Cet expert britannique a travaillé dans presque toutes les zones de conflit ces 35 dernières années à travers le monde, dans les Balkans, en Russie, au Moyen-Orient et en Afrique.
Est-il juste de dire que l’Ukraine est le pays le plus contaminé au monde par les mines et les restes explosifs de guerre ?
Ben Lark : Oui, c’est vrai. Plusieurs autres pays sont également fortement contaminés, mais les estimations restent toujours incertaines. En décembre 2025, on estimait à 133 300 km² la superficie contaminée en Ukraine, soit près de 22 % du territoire national. L’Ukraine possédant de nombreux fleuves, lacs et un littoral sur la mer Noire, environ 14 000 km² de cours d’eau sont également contaminés.

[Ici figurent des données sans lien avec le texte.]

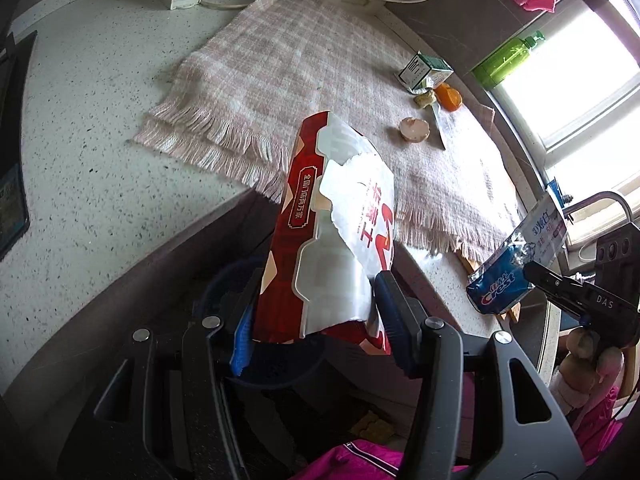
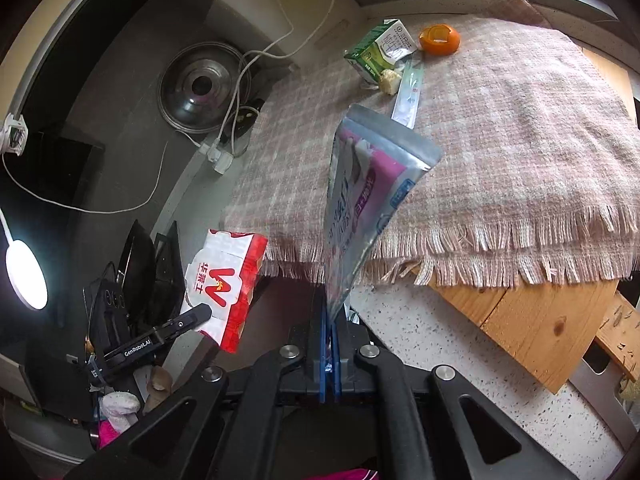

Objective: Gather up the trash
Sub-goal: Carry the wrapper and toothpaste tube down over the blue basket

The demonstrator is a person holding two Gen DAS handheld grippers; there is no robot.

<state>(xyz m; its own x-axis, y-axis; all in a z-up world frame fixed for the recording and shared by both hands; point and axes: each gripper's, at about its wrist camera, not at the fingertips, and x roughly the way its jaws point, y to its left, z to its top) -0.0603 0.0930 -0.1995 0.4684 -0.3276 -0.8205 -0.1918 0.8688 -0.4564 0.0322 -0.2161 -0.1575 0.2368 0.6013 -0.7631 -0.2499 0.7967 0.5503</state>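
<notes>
Pinching a red-and-white wrapper (image 1: 336, 236), the left gripper (image 1: 316, 312); right gripper (image 2: 330, 344) clamps a toothpaste tube (image 2: 368, 200).

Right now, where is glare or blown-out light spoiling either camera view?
Left wrist view: the window at right is blown out white, and the red and white paper food bag in the left gripper shows sheen. Right wrist view: a round white lamp glares at left; edges bend and darken.

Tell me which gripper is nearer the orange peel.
Right, by a narrow margin. The right gripper faces the orange peel across the cloth; the left gripper sits farther left.
</notes>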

La présence de ces explosifs ne date pas de l’invasion de la Russie ni des événements de 2014. En réalité, l’ensemble du territoire est fortement contaminé depuis les deux guerres mondiales.
Il faut également prendre en compte les stocks de munitions et les terrains d’entraînement de la guerre froide. La nouvelle vague de contamination se concentre actuellement dans l’est du pays. Mais à mesure que les opérations de déminage se poursuivent à l’est, ainsi que dans les nouvelles zones, des munitions datant de la Seconde Guerre mondiale et d’autres plus anciennes sont également découvertes.

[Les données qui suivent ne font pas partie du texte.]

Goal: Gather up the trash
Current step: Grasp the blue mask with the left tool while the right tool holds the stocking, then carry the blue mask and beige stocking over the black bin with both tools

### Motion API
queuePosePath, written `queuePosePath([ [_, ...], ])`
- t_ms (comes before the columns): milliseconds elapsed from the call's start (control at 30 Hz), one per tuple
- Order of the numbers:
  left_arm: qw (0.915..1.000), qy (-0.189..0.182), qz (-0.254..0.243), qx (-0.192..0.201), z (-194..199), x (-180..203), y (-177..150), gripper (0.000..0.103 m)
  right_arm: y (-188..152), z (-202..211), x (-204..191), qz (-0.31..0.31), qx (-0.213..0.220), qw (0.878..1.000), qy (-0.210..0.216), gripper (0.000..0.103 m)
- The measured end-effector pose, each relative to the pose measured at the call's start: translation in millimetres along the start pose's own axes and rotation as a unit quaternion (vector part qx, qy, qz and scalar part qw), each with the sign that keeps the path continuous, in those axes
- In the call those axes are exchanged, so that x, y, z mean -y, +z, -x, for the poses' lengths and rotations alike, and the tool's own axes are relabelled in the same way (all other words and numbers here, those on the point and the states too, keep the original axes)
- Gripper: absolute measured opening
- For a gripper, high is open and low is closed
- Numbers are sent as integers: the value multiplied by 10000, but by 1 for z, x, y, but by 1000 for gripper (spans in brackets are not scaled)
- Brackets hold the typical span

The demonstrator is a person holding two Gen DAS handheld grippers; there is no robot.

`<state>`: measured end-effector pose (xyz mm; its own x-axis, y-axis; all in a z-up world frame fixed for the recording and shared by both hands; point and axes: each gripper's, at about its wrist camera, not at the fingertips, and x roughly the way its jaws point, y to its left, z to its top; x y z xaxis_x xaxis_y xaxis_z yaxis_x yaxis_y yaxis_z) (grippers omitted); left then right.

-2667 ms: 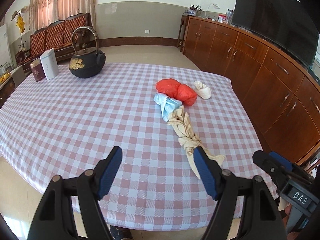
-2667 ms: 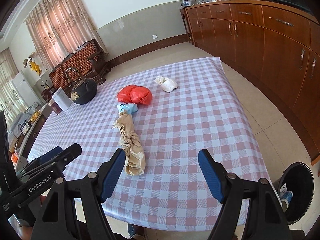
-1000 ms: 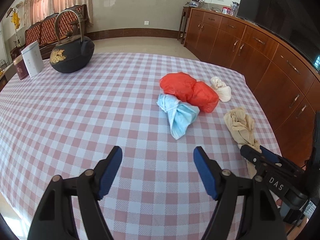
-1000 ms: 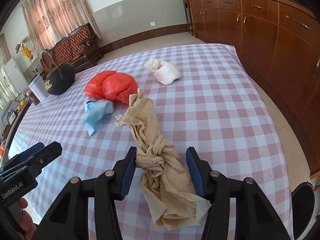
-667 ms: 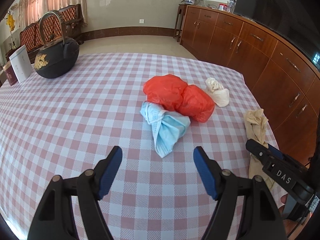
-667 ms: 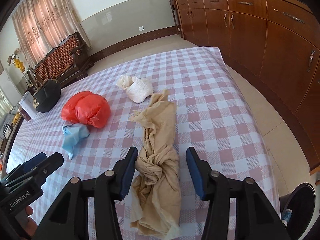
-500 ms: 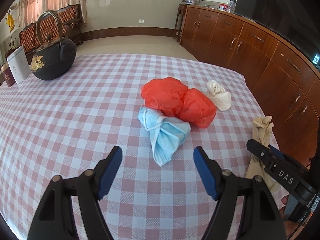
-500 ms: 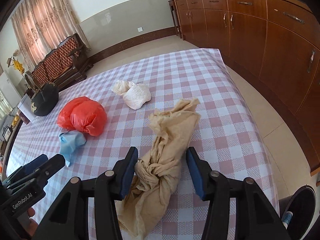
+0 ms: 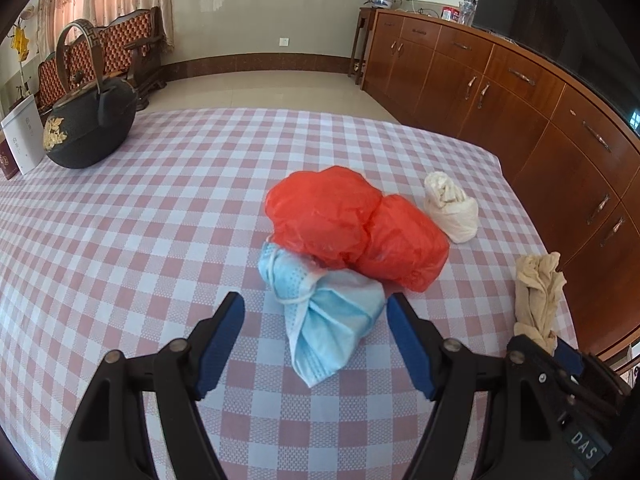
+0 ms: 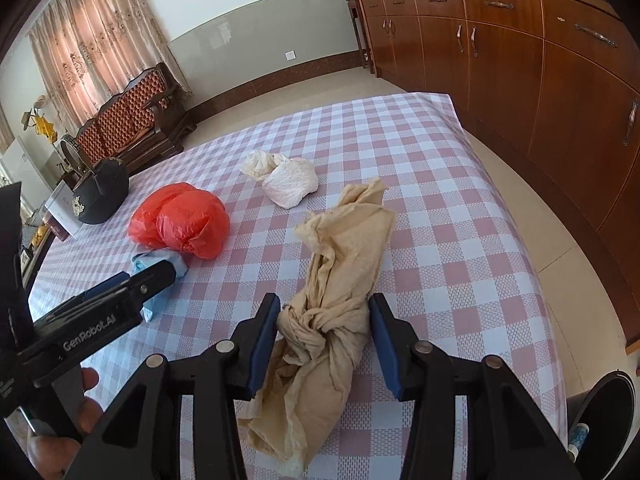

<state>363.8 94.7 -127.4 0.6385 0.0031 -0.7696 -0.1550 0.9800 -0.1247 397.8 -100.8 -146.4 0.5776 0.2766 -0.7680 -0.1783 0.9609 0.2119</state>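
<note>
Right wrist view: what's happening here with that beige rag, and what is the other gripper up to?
A person with two handheld grippers is clearing trash off a checked table. The right gripper has just been closing on the knotted beige cloth, whose knot sits between its pads. The left gripper is open around the crumpled blue face mask without touching it. A red plastic bag and a white wad lie on the cloth untouched, and a black bin stands by the table's corner.
</note>
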Motion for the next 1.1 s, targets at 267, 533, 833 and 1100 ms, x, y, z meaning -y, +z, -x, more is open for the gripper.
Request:
queuePosePath([
  [267, 10000, 34, 56, -28, -7, -2, -1, 74, 7, -8, -1, -45, 93, 9998, 153, 39],
  [533, 10000, -34, 79, -6, -7, -5, 0, 45, 21, -19, 3, -260, 9, 9992, 305, 39],
  [833, 9998, -132, 71, 114, 16, -6, -11, 22, 15, -8, -4, -200, -23, 9990, 410, 39],
  [1100, 9994, -271, -34, 220, 56, -5, -24, 21, -1, 22, -4, -318, -32, 9977, 597, 39],
])
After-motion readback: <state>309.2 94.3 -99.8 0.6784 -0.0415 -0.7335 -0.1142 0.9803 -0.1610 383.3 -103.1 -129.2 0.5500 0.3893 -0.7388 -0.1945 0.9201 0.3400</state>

Divers chiffres circulent dans les médias, certains suggérant que déminer l’Ukraine prendra des siècles. Quelles sont les estimations les plus fiables dont vous disposez ?
Ben Lark : La contamination en Ukraine et dans de nombreux autres pays, comme l’Afghanistan, ne se présente pas sous forme de zones bien définies, contrairement aux champs de mines posés et répertoriés par les armées.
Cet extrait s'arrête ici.